- _Work required_:
What lines in the records below hold the string "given"? Please show them.

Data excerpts
━━━━━━━━━━━━━━━━

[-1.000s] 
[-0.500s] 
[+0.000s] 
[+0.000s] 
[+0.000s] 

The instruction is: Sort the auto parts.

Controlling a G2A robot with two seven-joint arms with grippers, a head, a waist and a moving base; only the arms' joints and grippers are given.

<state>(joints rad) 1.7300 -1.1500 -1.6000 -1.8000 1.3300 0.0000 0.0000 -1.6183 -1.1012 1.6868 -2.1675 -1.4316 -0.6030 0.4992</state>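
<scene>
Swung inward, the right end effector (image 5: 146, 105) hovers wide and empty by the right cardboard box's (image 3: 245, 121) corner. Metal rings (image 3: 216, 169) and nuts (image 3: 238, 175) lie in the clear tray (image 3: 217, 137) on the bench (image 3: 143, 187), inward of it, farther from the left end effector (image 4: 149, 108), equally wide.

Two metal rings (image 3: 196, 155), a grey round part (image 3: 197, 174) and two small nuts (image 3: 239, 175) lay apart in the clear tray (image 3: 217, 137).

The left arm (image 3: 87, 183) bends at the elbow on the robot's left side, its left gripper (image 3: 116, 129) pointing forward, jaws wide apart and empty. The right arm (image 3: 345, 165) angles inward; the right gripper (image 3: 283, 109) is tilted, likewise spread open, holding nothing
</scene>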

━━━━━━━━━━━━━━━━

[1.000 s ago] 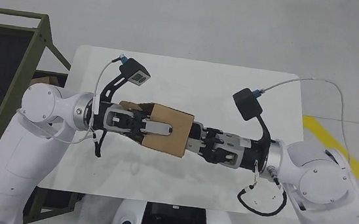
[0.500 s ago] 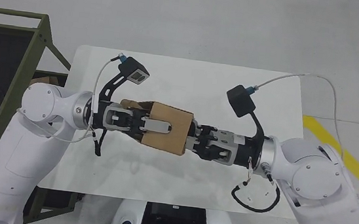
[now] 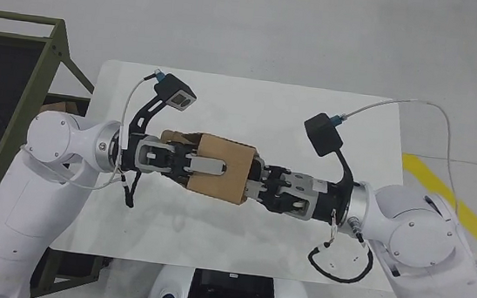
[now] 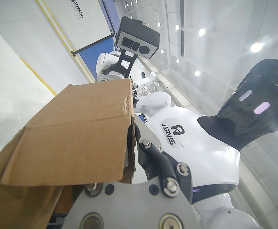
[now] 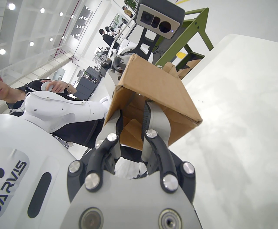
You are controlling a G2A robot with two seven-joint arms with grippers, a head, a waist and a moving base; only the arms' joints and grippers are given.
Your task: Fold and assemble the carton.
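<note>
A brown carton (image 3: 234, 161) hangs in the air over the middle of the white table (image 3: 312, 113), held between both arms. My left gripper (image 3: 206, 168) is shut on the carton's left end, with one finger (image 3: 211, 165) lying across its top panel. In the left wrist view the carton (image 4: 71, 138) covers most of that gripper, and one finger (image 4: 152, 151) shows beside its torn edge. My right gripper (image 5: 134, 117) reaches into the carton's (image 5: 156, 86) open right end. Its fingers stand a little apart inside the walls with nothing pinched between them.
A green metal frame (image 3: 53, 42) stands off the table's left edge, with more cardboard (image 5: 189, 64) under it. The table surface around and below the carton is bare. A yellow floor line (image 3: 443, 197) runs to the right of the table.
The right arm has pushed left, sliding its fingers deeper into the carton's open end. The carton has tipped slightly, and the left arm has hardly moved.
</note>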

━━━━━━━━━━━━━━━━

- _Solution for this exercise_:
Controlling a G2A robot with two seven-joint arms with grippers, a head, a waist and a moving base; only the arms' joints and grippers are given.
You are controlling a G2A robot with two seven-joint arms with grippers, a head, a waist and a moving base; only the arms' joints and grippers are given.

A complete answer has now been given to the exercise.